The emotional intelligence it can provide the framework in which to organize emotional responses, since, although some emotions are not better than others, there are emotions that can be more adaptive than others and that can lead to making better decisions. Mayer and salovey define emotional intelligence as a skill that allows incorporating emotions to improve thinking and also action. This makes it easier to adapt to personal conditions and life situations. Being aware of the connection between emotions, thoughts and actions, according to the theory of emotional intelligence, is related to the ability to manage problems and overcome the ambiguities of Western civilization. Recognizing and learning from our climatic emotions, moving through them and understanding where they come from and where they take us is a way to cultivate the skills that underlie emotional well-being.

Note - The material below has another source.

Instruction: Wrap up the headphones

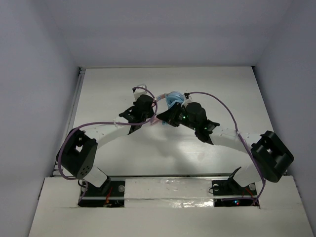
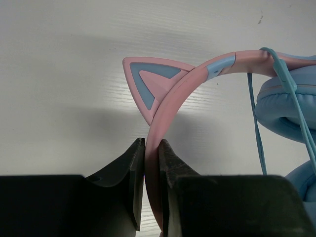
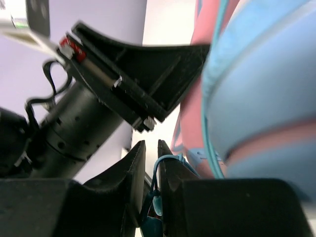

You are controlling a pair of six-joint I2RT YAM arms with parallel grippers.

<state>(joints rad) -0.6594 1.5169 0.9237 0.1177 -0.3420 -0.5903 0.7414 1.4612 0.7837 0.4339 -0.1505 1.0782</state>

Discovering and analyzing the links between emotions and actions related to climate change is also an obligation of the institutions. Facilitating transitions and ending the dilemmas that citizens are experiencing is a pending task for administrations and governments. Enriching these organizations with better emotional skills can only lead to a process of raising awareness of the indispensable need for care. The responsibility of joint, solidary and collective action must lead to raising the levels of physical and mental well-being of all the parties involved, not just a few of them. Individual action is essential, but it must be driven by firm policies that make it possible to restore the balance of the planet and all its forms of life.

The concept of eco-anxiety is being heard and read more and more frequently. Echoanxiety is the chronic fear of suffering a cataclysm that occurs when observing the apparently irrevocable impact of climate change and the associated concern for the future of oneself and the next generations. More than half of children and young people under the age of 25 experience negative emotions regarding the climate crisis, and more than 45% of them assure that these feelings negatively affect your daily life.

Ecoanxiety is closely linked to the concept of solastalgia, understood as the set of psychological disorders that occur in an individual or a population after destructive changes in its territory. Solastalgia, which reveals our close connection with the environmentaffects people who have already suffered the consequences of a natural disaster and who, as various studies reveal, are therefore 4% more likely to suffer from a mental illness and suffer from post-traumatic stress or depression.

The effects of eco-anxiety can be addressed by looking for the positive side of the circumstances, working on the emotional regulation of one’s own impulses and developing resilience to face adversity. It is key to take some form of action, starting with learning about environmental problems, and raising awareness and making others aware. Important among the solutions is to review our way of life, seeking the environmental sustainability of our activities. Reduce consumption, recycle, lead a healthy life, with a healthy diet and betting on mobility, pick up garbage and a long etcetera that most of us know well. To manage the emotions generated by climate change in a positive way, we cannot sit still and wait. You have to think and do. Just feeling can be lethal.

Emotional intelligence helps to deal with the intense and often unpleasant emotions that information about the climate emergency generates and to mitigate the uncertainty about the changes that must be implemented in lifestyles to achieve a sustainable world. A sentimental and emotional education is essential to transform ourselves and transform society into a more just one, which takes into consideration all living beings on the planet and allows it to change its collision course with planetary limits. Indispensable for the best in each one of us to come out while that unavoidable change takes place.

Note. The results presented are part of the final master’s project “Emotions in the context of the climate crisis” carried out by Carolina Belenguer Hurtado in 2022 within the Master Emotional Intelligence: scientific study from Psychology, Neuroscience and Health, taught by the Psychobiological Institute from Elizabeth I University.